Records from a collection
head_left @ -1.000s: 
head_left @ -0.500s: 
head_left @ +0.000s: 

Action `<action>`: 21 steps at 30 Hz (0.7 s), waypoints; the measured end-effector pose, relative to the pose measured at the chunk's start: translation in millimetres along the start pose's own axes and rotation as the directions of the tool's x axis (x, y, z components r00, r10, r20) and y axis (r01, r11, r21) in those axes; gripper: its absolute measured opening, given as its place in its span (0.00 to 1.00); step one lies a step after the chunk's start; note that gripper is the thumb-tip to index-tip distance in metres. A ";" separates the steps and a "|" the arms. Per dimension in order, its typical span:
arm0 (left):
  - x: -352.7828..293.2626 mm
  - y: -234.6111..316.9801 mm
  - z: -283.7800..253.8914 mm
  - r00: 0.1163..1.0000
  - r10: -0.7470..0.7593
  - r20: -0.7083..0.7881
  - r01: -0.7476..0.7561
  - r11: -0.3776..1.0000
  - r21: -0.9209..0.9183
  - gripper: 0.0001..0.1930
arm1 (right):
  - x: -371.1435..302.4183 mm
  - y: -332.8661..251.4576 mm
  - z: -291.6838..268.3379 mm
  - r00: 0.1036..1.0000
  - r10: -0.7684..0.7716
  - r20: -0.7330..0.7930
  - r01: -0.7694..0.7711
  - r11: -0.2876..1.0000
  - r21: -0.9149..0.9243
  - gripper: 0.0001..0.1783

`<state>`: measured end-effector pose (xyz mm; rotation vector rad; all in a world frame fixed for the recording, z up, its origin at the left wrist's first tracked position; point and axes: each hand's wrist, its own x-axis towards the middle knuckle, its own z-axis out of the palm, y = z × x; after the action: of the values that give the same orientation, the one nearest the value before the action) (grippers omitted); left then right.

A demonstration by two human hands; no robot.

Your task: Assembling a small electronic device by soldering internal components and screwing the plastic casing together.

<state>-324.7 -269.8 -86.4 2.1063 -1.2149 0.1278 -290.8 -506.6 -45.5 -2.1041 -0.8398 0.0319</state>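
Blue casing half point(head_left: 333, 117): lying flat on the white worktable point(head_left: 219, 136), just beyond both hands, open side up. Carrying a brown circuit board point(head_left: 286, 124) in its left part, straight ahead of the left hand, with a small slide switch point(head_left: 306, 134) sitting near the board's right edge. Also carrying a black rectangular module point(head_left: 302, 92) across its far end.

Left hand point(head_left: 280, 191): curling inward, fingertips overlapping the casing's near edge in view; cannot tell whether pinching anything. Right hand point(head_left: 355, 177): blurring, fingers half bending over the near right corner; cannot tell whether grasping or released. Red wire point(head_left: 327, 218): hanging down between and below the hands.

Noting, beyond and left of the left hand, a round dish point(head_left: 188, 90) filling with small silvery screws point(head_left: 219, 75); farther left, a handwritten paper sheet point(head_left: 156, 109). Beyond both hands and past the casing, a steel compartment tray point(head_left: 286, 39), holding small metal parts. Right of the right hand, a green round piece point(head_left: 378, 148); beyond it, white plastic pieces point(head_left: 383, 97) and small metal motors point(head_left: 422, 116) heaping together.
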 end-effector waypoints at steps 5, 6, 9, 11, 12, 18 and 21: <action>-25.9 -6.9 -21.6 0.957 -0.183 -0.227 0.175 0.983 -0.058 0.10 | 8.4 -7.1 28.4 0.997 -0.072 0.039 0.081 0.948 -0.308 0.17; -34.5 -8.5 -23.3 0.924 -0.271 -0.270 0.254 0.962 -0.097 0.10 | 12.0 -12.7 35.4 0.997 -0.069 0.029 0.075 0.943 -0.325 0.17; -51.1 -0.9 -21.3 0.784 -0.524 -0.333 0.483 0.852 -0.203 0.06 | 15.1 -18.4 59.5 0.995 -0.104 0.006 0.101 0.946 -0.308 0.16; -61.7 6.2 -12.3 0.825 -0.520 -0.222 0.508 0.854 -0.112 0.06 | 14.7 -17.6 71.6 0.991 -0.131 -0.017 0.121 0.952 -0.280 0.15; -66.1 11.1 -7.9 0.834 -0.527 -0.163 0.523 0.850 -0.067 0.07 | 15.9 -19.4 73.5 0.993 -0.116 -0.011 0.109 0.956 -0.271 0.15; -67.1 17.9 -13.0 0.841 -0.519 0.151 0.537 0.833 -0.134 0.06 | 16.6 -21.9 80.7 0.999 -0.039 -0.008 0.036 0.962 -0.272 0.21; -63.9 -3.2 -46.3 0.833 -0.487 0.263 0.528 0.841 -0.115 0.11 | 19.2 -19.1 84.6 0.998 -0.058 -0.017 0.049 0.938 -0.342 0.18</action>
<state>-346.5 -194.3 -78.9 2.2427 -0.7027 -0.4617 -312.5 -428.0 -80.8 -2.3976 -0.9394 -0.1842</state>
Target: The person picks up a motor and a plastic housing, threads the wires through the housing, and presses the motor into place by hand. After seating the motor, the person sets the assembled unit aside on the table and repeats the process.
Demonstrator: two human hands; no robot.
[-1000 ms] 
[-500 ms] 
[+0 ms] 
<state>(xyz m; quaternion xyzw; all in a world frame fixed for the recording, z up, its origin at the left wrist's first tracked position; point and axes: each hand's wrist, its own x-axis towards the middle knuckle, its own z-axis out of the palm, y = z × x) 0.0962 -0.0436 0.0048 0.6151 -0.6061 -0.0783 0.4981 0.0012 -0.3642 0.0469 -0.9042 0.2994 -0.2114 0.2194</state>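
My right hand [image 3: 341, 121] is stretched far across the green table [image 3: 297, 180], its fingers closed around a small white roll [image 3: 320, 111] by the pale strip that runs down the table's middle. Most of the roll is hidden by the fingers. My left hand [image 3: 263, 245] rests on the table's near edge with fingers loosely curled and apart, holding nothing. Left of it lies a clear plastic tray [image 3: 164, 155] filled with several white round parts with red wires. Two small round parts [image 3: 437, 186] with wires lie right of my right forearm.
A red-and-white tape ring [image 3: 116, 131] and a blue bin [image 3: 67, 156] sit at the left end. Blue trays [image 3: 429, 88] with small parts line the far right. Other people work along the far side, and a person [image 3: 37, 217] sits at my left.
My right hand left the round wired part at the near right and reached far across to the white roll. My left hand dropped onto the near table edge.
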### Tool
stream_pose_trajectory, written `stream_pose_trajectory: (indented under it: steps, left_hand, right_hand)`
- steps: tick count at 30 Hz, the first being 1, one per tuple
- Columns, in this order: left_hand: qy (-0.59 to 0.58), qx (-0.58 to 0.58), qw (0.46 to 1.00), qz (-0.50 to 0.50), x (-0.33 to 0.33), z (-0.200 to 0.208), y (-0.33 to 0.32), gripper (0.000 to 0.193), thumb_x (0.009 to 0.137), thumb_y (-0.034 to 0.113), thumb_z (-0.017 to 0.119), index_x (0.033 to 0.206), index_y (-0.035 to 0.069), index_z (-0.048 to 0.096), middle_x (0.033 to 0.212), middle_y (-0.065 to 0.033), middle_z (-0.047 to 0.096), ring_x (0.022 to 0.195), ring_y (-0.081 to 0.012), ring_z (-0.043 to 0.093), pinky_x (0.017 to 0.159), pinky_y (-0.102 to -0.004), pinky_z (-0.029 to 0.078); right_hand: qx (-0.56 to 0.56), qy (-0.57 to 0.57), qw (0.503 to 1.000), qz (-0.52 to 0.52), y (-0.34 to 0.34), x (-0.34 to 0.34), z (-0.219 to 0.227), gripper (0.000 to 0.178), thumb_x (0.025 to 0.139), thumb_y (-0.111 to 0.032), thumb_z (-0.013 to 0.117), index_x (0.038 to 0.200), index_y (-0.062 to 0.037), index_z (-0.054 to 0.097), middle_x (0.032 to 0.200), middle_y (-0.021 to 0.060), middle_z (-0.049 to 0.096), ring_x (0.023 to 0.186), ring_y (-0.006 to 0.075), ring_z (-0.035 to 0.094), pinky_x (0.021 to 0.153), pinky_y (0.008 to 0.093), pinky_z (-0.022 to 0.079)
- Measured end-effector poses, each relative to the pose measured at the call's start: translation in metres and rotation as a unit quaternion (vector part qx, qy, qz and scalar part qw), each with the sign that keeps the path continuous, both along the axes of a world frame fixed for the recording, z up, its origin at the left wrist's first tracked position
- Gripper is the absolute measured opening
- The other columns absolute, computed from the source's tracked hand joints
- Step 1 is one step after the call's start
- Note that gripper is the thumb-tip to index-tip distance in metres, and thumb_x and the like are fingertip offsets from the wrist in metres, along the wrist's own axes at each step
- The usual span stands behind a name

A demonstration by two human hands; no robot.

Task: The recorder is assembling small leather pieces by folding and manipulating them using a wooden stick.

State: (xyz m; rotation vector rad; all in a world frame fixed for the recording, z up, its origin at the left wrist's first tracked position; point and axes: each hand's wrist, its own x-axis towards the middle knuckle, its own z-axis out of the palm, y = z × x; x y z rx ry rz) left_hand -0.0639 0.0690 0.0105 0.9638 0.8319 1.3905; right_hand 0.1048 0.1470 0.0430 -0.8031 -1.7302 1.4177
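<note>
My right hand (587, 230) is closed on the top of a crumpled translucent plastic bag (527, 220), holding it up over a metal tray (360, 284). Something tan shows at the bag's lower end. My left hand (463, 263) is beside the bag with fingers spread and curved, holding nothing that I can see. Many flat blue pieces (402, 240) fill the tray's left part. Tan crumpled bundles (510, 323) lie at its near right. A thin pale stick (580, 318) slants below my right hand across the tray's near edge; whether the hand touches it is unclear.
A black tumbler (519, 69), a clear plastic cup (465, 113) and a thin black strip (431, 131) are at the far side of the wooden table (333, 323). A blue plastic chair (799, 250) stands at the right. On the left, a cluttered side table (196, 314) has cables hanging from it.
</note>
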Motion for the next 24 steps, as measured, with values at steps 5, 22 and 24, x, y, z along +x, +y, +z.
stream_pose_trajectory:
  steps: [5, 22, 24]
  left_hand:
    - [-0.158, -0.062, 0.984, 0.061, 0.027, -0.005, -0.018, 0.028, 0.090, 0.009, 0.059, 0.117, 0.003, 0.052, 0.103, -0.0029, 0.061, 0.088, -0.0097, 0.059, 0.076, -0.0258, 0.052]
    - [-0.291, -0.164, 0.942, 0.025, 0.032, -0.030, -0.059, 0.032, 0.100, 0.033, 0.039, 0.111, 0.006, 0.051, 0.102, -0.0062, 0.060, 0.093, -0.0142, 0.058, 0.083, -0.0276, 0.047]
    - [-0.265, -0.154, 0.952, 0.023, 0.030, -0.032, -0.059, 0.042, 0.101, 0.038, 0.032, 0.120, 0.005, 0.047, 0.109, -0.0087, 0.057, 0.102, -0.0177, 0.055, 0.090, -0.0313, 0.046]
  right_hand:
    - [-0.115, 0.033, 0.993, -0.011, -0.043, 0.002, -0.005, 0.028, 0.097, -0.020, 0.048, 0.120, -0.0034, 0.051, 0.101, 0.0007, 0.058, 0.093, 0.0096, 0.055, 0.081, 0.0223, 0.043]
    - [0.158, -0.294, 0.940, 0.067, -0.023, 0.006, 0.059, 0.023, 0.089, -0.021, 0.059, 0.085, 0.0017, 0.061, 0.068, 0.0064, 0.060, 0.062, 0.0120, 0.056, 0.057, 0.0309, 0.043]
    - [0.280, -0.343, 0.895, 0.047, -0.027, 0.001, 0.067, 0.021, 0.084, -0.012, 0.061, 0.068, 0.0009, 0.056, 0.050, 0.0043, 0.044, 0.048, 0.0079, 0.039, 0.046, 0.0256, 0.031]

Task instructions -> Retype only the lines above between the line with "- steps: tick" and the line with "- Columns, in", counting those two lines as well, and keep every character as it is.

Solution to this task ->
- steps: tick count at 30 Hz, the first being 1, one per tuple
- Columns, in this order: left_hand: qy (-0.59 to 0.58), qx (-0.58 to 0.58), qw (0.46 to 1.00), qz (-0.50 to 0.50), x (-0.33 to 0.33), z (-0.200 to 0.208), y (-0.33 to 0.32), gripper (0.000 to 0.193), thumb_x (0.009 to 0.137), thumb_y (-0.034 to 0.113), thumb_z (-0.017 to 0.119), index_x (0.033 to 0.206), index_y (-0.035 to 0.069), index_z (-0.048 to 0.096), middle_x (0.033 to 0.212), middle_y (-0.065 to 0.033), middle_z (-0.047 to 0.096), ring_x (0.022 to 0.195), ring_y (-0.081 to 0.012), ring_z (-0.043 to 0.093), pinky_x (0.017 to 0.159), pinky_y (-0.102 to -0.004), pinky_z (-0.029 to 0.078); right_hand: qx (-0.56 to 0.56), qy (-0.57 to 0.57), qw (0.503 to 1.000), qz (-0.52 to 0.52), y (-0.34 to 0.34), x (-0.34 to 0.34), z (-0.219 to 0.227), gripper (0.000 to 0.178), thumb_x (0.025 to 0.139), thumb_y (-0.111 to 0.032), thumb_z (-0.013 to 0.117), index_x (0.038 to 0.200), index_y (-0.062 to 0.037), index_z (-0.054 to 0.097), middle_x (0.032 to 0.200), middle_y (-0.021 to 0.060), middle_z (-0.049 to 0.096), ring_x (0.023 to 0.186), ring_y (-0.006 to 0.075), ring_z (-0.035 to 0.094), pinky_x (0.021 to 0.153), pinky_y (0.008 to 0.093), pinky_z (-0.022 to 0.079)

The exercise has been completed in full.